そこで私も履歴書にこの額を最低希望として記入したが、探している職種(食サービス)柄なかなかそこまでの賃金に対してよい返事は返って来ず、あるタイ料理店に聞いたときは「4,000〜5,000バーツが初任給(約1万2000円)」との答えが返ってきた。ホテルに聞いたときも、「3万バーツ」有ればタイ人数人雇えるわけであるから、そりゃいい返事は返ってくるはずもない。
 
 第三に私自身の能力。私は4年間ほど日本で西洋料理の仕事をしてきたが、日本料理の経験は専門学校で習った程度で皆無に近い。外国で日本人料理人に求めらけるのは「板前」であり「コック」ではない。「コック」はヨーロッパ本国からバリバリの連中が入ってきているし、私にはその連中と会話をする語学(フランス・イタリア語)力が全くない。また、タイ語も通常日常会話レベルにはまだまだ程遠く、外国人に求められる「英語」力すらない。あー、英語を学生時代にきちんと勉強しておくんだったと後悔先に立たず。
 
 このままでは、本国帰還(強制送還状態)もおおいに有り得るな… と半分覚悟を決めかけていたとき、とあるバンコクでは有名な日本料理店から直々に声をかけていただいた。仕事内容は基本的に調理場ではないものの、私が仕事をこなせ、上の問題がクリアでき、バンコクで生計を十二分に立てられる条件であった。通帳に残っている残金が本当に残り僅かとなっていたし、このタイミングは運が良かったとしか言いようがないのかもしれない。ここで仕事をすることによって、自分の将来がどうなって行くかはまだまだわからないが、今はまだこの年齢(23)だし、それはそれでもいいんじゃないかという気に少しなってきていたのも事実。専門学校時代から別に白衣を身にまとう仕事にこだわっていた訳でもないし。色々な経験をしていくことによって、色々なものを見て、知識見聞を広め、将来の糧に少しでもなればと本当に思う。

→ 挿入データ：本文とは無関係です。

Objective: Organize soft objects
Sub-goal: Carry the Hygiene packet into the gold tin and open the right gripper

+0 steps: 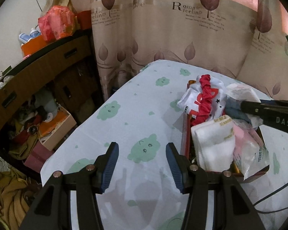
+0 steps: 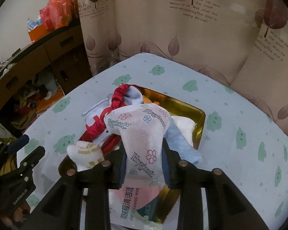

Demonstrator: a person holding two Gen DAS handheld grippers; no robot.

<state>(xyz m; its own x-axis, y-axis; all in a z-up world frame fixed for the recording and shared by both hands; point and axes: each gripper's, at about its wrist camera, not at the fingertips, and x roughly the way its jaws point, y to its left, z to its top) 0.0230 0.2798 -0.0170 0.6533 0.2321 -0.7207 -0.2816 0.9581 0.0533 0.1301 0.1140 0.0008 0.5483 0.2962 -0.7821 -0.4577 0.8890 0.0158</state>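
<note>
A gold tray [image 2: 199,118] on the pale blue tablecloth holds a heap of soft things: a red frilled band [image 2: 121,97], a white sock with gold lettering [image 2: 86,151], a light blue cloth [image 2: 182,143] and a pink wet-wipe pack [image 2: 132,201]. Above the heap my right gripper [image 2: 144,153] is shut on a white flower-printed hygiene packet [image 2: 142,126], pinched between its pads. In the left wrist view that gripper [image 1: 243,106] reaches in from the right over the tray [image 1: 186,134]. My left gripper [image 1: 142,153] stands open over bare tablecloth left of the tray, nothing between its fingers.
A leaf-printed curtain [image 1: 163,28] hangs behind the table. To the left stands a wooden cabinet [image 1: 48,63] with a red bag [image 1: 55,23] on top, and boxes and clutter [image 1: 48,122] on the floor. The table's left edge [image 1: 71,134] drops off close to my left gripper.
</note>
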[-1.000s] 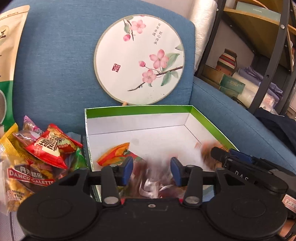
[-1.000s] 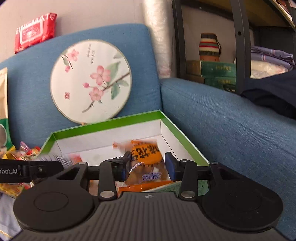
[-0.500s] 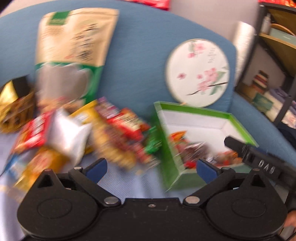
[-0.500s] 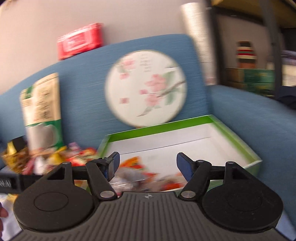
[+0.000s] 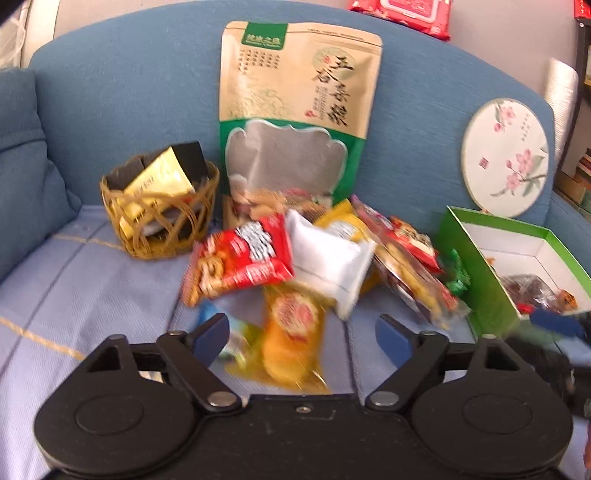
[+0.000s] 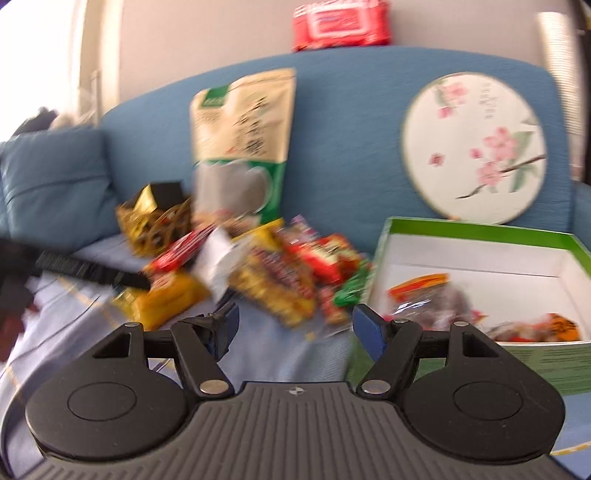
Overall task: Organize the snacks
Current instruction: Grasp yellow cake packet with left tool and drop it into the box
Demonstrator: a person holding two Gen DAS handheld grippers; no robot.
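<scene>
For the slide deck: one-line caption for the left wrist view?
Open left claw facing the loose snack pile on the sofa, green box at right.

You see a round white paper fan painted with pink blossoms (image 5: 505, 157) at three o'clock against the blue fabric sofa backrest (image 5: 129, 92), and a blue cushion (image 5: 22, 177) at nine o'clock.

One green box (image 5: 480, 273), one wicker basket (image 5: 162, 225), one tall standing pouch (image 5: 295, 110), one round painted fan (image 5: 504, 157) and one red wipes pack (image 6: 340, 24) are counted. Two grippers are seen. The loose snack packets (image 5: 258, 258) are too heaped and blurred to be counted.
</scene>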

 とっいった感じでまとめてみましたが、実際はそこまで深く考えていないかもしれない「私」でした…

 私の今回の就職に際し、本当に色々な方にお世話になりました。この方々がもしいなければ…一体何をしていたであろうか状態です。私一個人のためだけに、様々な方々があちこちに連絡を取ってくれ、私の就職口をあたって探してくださった。頭が上がらない思いでいっぱいです。応援してくださった方も含め、この場を借りて、改めてお礼申し上げたいと思います。
本当にありがとうございました。